Early explorations into building massing and building-landscape relationships set the groundwork for a facade system that responds to occupant comfort, manage energy use, and provide views into and out of the building. The facade's granite base and concrete shading fins use masonry to provide a context and connection to surrounding campus buildings, while the fins also respond to unique solar orientations and specific programmatic needs with nuanced adjustments in depth and geometry.

A striking glass curtainwall affords generous daylight and expansive views of Brown's picturesque campus'—a notable and unexpected delight to faculty and students accustomed to the University's insular and isolated legacy engineering buildings. Like the fins, the curtainwall's opacity changes in response to programmatic needs. Lateral expanded metal screens provide additional solar shading on the south facade and also project changing patterns of shade and shadow onto the building throughout the day. Through these elements, environmental performance becomes a compelling and dynamic aesthetic event.

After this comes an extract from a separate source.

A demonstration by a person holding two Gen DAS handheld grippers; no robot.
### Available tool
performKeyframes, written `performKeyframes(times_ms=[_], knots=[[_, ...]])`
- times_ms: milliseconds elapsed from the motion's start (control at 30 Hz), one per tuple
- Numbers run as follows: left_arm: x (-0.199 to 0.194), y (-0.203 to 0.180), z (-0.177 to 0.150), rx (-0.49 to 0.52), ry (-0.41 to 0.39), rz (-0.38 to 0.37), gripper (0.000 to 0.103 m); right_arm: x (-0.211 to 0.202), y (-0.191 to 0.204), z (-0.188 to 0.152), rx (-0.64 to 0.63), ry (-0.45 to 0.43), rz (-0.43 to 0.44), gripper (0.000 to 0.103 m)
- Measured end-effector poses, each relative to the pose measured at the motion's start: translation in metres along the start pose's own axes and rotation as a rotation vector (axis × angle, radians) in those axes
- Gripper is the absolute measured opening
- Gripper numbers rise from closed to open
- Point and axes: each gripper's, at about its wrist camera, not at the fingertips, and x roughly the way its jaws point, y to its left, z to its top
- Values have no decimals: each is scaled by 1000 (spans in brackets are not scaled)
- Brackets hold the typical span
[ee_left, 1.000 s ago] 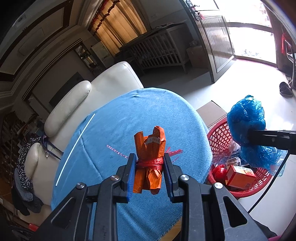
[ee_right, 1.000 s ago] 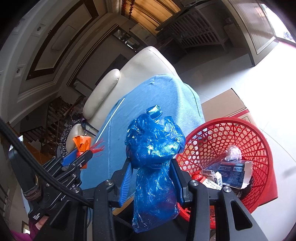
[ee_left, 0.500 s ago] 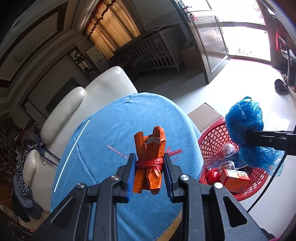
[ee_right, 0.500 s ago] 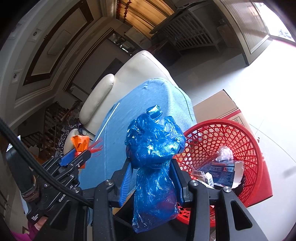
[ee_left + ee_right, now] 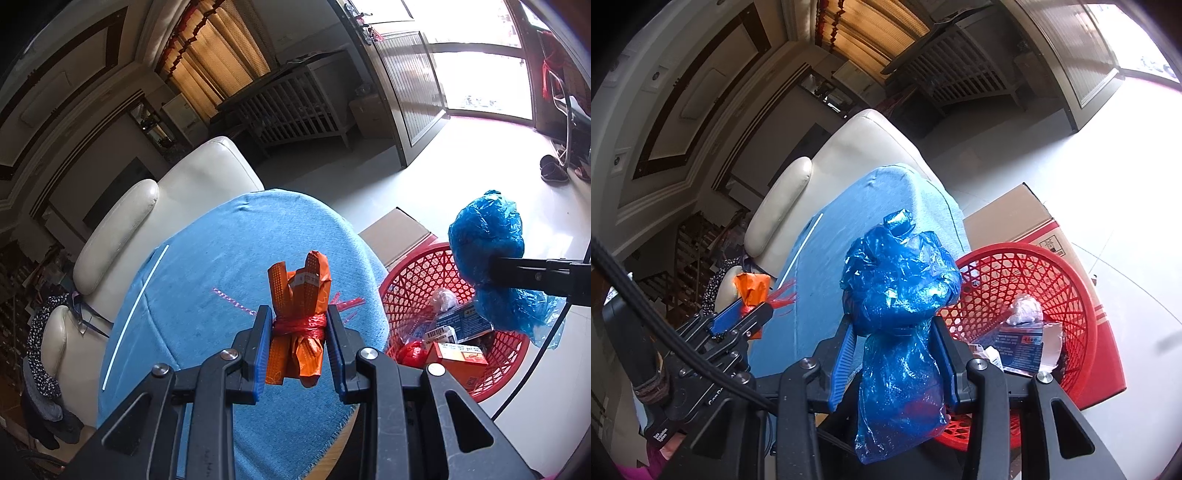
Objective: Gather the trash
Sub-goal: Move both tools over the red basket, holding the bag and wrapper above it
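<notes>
My left gripper (image 5: 298,325) is shut on an orange wrapper bundle (image 5: 300,295) tied with red string, held above the blue cloth (image 5: 221,280) of a round table. My right gripper (image 5: 893,343) is shut on a crumpled blue plastic bag (image 5: 899,291), which hangs beside the table edge near the rim of a red mesh basket (image 5: 1071,280). The basket (image 5: 406,280) holds several boxes and wrappers. In the left wrist view the blue bag (image 5: 487,240) hangs over the basket's right side. The left gripper with its orange bundle (image 5: 751,286) shows at the left of the right wrist view.
A cream leather sofa (image 5: 155,206) stands behind the table. A cardboard box (image 5: 1008,218) sits on the pale floor beside the basket. A white crib (image 5: 295,114) and a dark door (image 5: 410,85) are farther back. Shoes (image 5: 552,173) lie near the doorway.
Both views have shifted slightly; the basket and table sit a little farther left and lower in frame. Both grips are unchanged.
</notes>
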Motion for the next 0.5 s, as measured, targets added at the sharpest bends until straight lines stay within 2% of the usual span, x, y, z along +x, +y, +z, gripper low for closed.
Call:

A suite of multi-disciplinary laboratories is at the core of the ERC's program. Cutting edge and customizable, the building's general-purpose engineering labs are large and modular, designed to adapt to shifting research types and encourage the ebb and flow of inter-departmental collaboration. Flexible, loft-like workspaces flank each laboratory. These centrally located spaces are glazed to maximize daylight and views into the collaborative work and conference areas. Throughout the interior, clearly exposed mechanical, plumbing, and electrical systems not only facilitate flexibility over time but become central expressions of the architecture itself.